- What this task involves:
The records that follow should be copied out exactly, pictures excluded.

(Extracted data entries)
»»

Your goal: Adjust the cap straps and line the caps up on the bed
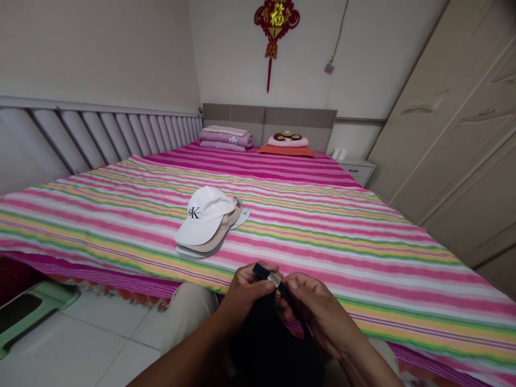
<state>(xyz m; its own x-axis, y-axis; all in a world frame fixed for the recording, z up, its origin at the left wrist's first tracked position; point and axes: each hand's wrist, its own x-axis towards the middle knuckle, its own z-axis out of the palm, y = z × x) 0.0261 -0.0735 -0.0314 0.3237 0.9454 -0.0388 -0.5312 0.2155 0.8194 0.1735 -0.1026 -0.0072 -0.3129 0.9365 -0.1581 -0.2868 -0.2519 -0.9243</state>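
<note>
My left hand (246, 290) and my right hand (312, 306) meet low in the middle of the view, both pinching the strap and small metal buckle (274, 279) of a dark cap (266, 338) that hangs over my lap. Most of the dark cap is in shadow between my forearms. On the striped bed (363, 242) ahead, a stack of caps lies with a white cap (205, 215) bearing dark letters on top and a beige one under it. The stack is about an arm's length beyond my hands.
Folded purple bedding (226, 138) and a pillow (287, 143) on an orange cushion lie at the headboard. A white nightstand (355, 167) and tall wardrobe doors (455, 134) stand right. A green stool (28, 312) sits on the tiled floor at lower left.
</note>
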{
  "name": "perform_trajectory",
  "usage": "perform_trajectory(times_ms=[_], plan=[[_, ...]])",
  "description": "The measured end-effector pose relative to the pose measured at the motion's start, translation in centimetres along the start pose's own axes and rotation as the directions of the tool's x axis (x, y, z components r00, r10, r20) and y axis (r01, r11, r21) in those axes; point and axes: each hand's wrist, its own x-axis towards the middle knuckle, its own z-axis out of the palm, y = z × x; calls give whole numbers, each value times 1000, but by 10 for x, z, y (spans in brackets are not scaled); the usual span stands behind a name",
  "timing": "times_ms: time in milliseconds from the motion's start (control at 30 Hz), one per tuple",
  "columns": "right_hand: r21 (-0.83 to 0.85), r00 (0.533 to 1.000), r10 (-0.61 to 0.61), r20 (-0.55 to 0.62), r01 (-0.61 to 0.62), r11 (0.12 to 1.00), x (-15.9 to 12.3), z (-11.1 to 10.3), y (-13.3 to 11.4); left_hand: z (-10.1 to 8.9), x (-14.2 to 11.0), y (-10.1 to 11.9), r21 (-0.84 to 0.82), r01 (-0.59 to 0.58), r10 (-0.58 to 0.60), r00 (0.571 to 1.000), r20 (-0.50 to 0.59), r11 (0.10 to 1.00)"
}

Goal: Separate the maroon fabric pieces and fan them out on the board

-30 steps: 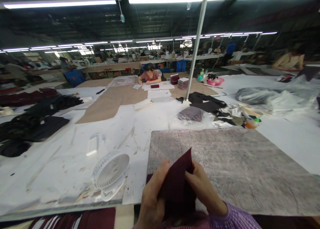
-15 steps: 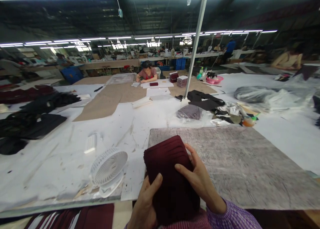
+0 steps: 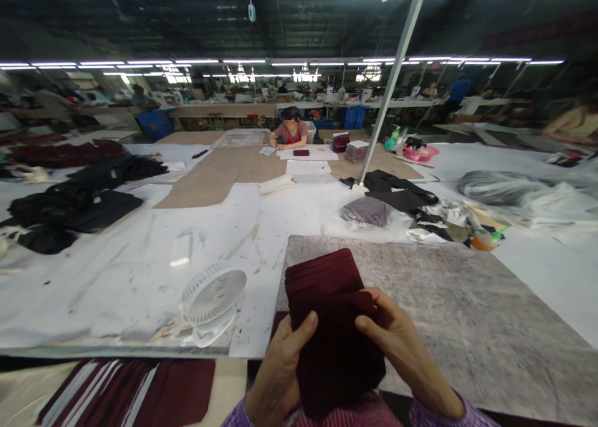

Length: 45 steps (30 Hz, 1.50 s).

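A stack of dark maroon fabric pieces (image 3: 336, 346) is held in front of my body, its far edges fanned into several layers. My left hand (image 3: 284, 365) grips the left side, thumb on top and fingers underneath. On the right side, my right hand (image 3: 397, 340) pinches the upper layers near a corner, the thumb lying on top and the fingers behind. A grey mottled board (image 3: 448, 296) lies on the table beneath and beyond the stack. Below the table edge at the left, more maroon pieces (image 3: 182, 389) lie in a row with pale strips between them.
A white fan (image 3: 217, 296) stands left of the stack, with a white box-like object (image 3: 181, 250) behind it. Dark garments (image 3: 103, 209) lie far left. A slanted metal pole (image 3: 392, 84) rises beyond the board, near fabric scraps and a plastic-wrapped bundle (image 3: 367, 211). A co-worker (image 3: 292, 131) sits across the table.
My view has turned slightly left and down. The upper layers have shifted against the rest of the stack, and my right fingers now hold a separated corner.
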Motion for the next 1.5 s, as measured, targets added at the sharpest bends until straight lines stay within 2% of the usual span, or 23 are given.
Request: perform_trajectory(times_ms=[200, 367, 500, 567, 633, 733, 800, 933, 1033, 1100, 1200, 1333, 1500], plan=[[-223, 998, -47, -38, 37, 974, 1, -2, -2, 4, 5, -1, -57, -25, 30, 996, 84, 998], [-268, 998, -59, -9, 55, 962, 3, -4, -7, 5, 7, 5, -160, 142, -103, 968, 230, 977], [-265, 1000, -13, 18, 17, 964, 4, -5, -12, 1, 10, 6, -165, 162, -121, 965, 234, 973], [-274, 1000, 2, 18, 2, 962, 5, -6, -12, -2, 10, 5, -169, 149, -108, 968, 228, 974], [-282, 1000, 4, 14, 0, 959, 5, -5, -12, -4, 9, 3, -160, 74, -41, 979, 202, 984], [-276, 1000, 1, 11, 2, 961, 5, -4, -8, -6, 8, 0, -28, -90, 93, 987, 133, 996], [-265, 1000, 1, -2, -1, 964, 5, -4, -5, -6, 8, -1, 60, -142, 135, 985, 107, 988], [-81, 999, 10, -30, -13, 997, 7, -4, -2, -10, 9, -1, 84, -104, 94, 989, 113, 991], [72, 999, 44, 3, -44, 996, 8, -4, -5, -13, 8, 0, 97, -70, 57, 990, 129, 993], [99, 998, 61, 30, -64, 993, 7, -4, -6, -14, 7, 0, 104, -76, 63, 990, 130, 992], [36, 995, 78, 63, -80, 996, 4, -4, -5, -14, 7, 1, 102, -84, 71, 989, 128, 991], [-149, 999, -13, 52, 20, 989, 3, -3, -2, -13, 8, 0, 102, -94, 83, 991, 107, 990], [-293, 996, -46, 71, 64, 954, 5, -3, -3, -9, 10, 3, 17, -54, 55, 995, -78, 998]])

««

- Completed task:
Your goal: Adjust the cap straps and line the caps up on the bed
<state>(xyz m; its own x-axis, y-axis; all in a world frame fixed for the recording, z up, its origin at the left wrist's first tracked position; point and axes: each hand's wrist, its own x-axis towards the middle knuckle, its own z-axis out of the palm, y = z × x) 0.0261 -0.0735 -0.0314 0.3237 0.9454 -0.0388 -0.5312 0.2155 0.8194 0.1735 -0.1026 -0.0072 -0.3129 0.9365 -0.1581 -0.2868 -0.2519 -0.9243</state>
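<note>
My left hand (246, 290) and my right hand (312, 306) meet low in the middle of the view, both pinching the strap and small metal buckle (274, 279) of a dark cap (266, 338) that hangs over my lap. Most of the dark cap is in shadow between my forearms. On the striped bed (363, 242) ahead, a stack of caps lies with a white cap (205, 215) bearing dark letters on top and a beige one under it. The stack is about an arm's length beyond my hands.
Folded purple bedding (226, 138) and a pillow (287, 143) on an orange cushion lie at the headboard. A white nightstand (355, 167) and tall wardrobe doors (455, 134) stand right. A green stool (28, 312) sits on the tiled floor at lower left.
</note>
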{
  "name": "perform_trajectory",
  "usage": "perform_trajectory(times_ms=[_], plan=[[_, ...]])",
  "description": "The measured end-effector pose relative to the pose measured at the motion's start, translation in centimetres along the start pose's own axes and rotation as the directions of the tool's x axis (x, y, z components r00, r10, r20) and y axis (r01, r11, r21) in those axes; point and axes: each hand's wrist, its own x-axis towards the middle knuckle, its own z-axis out of the palm, y = z × x; calls give whole numbers, each value times 1000, but by 10 for x, z, y (spans in brackets are not scaled); the usual span stands behind a name",
  "timing": "times_ms: time in milliseconds from the motion's start (control at 30 Hz), one per tuple",
  "columns": "right_hand: r21 (-0.83 to 0.85), r00 (0.533 to 1.000), r10 (-0.61 to 0.61), r20 (-0.55 to 0.62), r01 (-0.61 to 0.62), r11 (0.12 to 1.00), x (-15.9 to 12.3), z (-11.1 to 10.3), y (-13.3 to 11.4); left_hand: z (-10.1 to 8.9), x (-14.2 to 11.0), y (-10.1 to 11.9), r21 (-0.84 to 0.82), r01 (-0.59 to 0.58), r10 (-0.58 to 0.60), r00 (0.571 to 1.000), r20 (-0.50 to 0.59), r11 (0.10 to 1.00)"
}

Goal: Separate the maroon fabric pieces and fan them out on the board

-30 steps: 
-15 steps: 
+0 steps: 

Length: 45 steps (30 Hz, 1.50 s).

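A stack of dark maroon fabric pieces (image 3: 336, 346) is held in front of my body, its far edges fanned into several layers. My left hand (image 3: 284, 365) grips the left side, thumb on top and fingers underneath. On the right side, my right hand (image 3: 397, 340) pinches the upper layers near a corner, the thumb lying on top and the fingers behind. A grey mottled board (image 3: 448, 296) lies on the table beneath and beyond the stack. Below the table edge at the left, more maroon pieces (image 3: 182, 389) lie in a row with pale strips between them.
A white fan (image 3: 217, 296) stands left of the stack, with a white box-like object (image 3: 181, 250) behind it. Dark garments (image 3: 103, 209) lie far left. A slanted metal pole (image 3: 392, 84) rises beyond the board, near fabric scraps and a plastic-wrapped bundle (image 3: 367, 211). A co-worker (image 3: 292, 131) sits across the table.
My view has turned slightly left and down. The upper layers have shifted against the rest of the stack, and my right fingers now hold a separated corner.
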Motion for the next 1.5 s, as measured, targets added at the sharpest bends until straight lines stay within 2% of the usual span, or 23 are given.
Request: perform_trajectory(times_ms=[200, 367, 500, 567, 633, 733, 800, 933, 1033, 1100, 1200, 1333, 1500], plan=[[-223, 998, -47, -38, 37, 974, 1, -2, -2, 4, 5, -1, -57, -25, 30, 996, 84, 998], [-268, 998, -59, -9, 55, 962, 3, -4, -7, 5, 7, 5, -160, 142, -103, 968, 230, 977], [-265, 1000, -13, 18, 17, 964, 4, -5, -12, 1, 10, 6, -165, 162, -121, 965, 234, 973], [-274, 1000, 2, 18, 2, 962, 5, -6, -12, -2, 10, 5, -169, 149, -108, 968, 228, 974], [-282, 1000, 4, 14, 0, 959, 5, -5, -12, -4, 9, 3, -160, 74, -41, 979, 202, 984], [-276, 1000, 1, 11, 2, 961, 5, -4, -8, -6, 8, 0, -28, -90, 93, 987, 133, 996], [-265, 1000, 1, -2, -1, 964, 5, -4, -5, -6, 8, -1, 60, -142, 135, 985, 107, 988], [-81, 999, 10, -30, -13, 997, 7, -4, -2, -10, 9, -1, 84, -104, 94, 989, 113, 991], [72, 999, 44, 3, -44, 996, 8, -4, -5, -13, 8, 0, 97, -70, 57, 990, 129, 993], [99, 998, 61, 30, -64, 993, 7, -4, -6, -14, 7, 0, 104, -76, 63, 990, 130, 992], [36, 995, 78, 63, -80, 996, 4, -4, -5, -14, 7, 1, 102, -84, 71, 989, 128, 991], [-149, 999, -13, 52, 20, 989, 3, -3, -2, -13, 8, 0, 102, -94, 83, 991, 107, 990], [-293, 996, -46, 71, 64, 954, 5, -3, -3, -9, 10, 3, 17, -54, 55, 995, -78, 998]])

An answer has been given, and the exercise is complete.